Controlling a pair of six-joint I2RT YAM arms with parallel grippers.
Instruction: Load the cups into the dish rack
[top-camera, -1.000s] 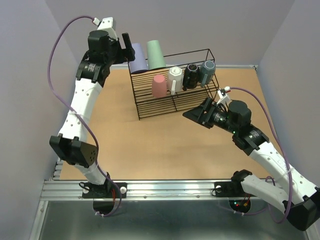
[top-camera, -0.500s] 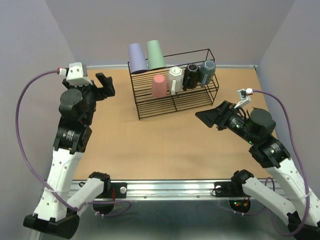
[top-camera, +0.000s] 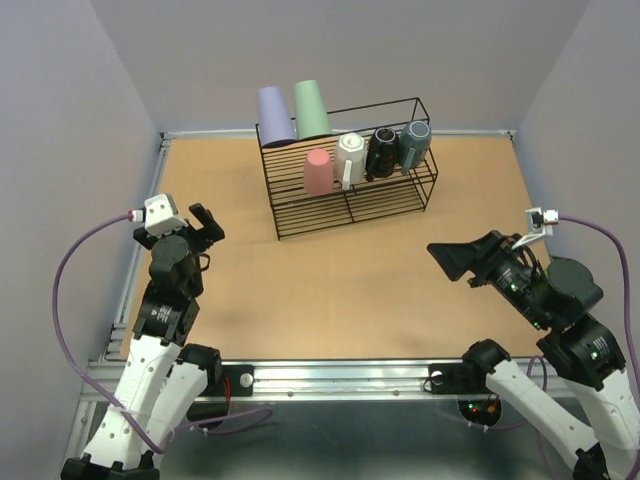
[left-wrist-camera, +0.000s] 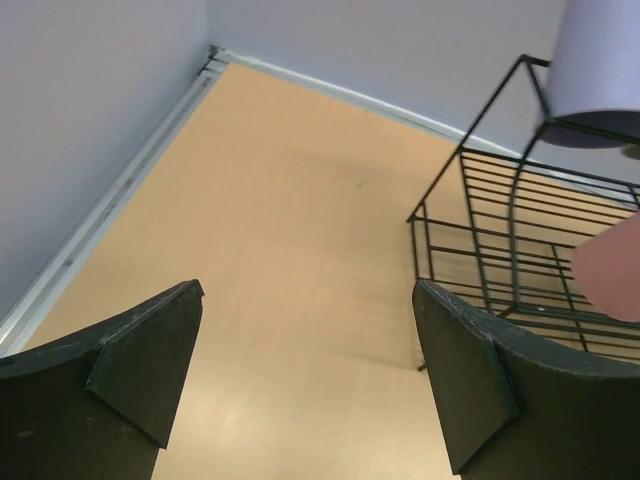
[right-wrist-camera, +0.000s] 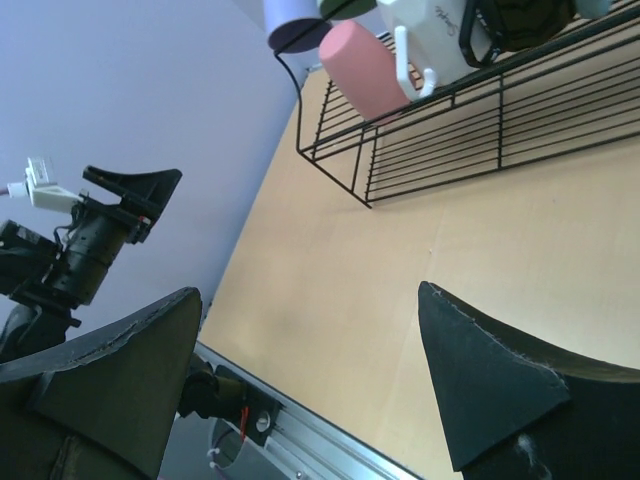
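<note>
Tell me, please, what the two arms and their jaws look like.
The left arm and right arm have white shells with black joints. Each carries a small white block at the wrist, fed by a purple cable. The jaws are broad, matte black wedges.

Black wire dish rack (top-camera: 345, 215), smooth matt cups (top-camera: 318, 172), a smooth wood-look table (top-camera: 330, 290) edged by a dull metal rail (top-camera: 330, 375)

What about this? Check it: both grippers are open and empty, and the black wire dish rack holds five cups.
Wrong count: the black wire dish rack holds six cups, as the top external view shows: lavender tumbler, green tumbler, pink-red tumbler, white mug, black mug, grey-blue mug. The left gripper and right gripper are open and empty.
</note>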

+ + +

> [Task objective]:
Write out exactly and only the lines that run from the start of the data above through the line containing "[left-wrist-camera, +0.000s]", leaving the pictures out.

> [Exercise result]:
Controlling a pair of six-joint I2RT YAM arms with parallel grippers.
Instruction: Load the cups into the dish rack
[top-camera, -1.000s] 
[top-camera, -0.500s] 
[top-camera, +0.000s] 
[left-wrist-camera, +0.000s] 

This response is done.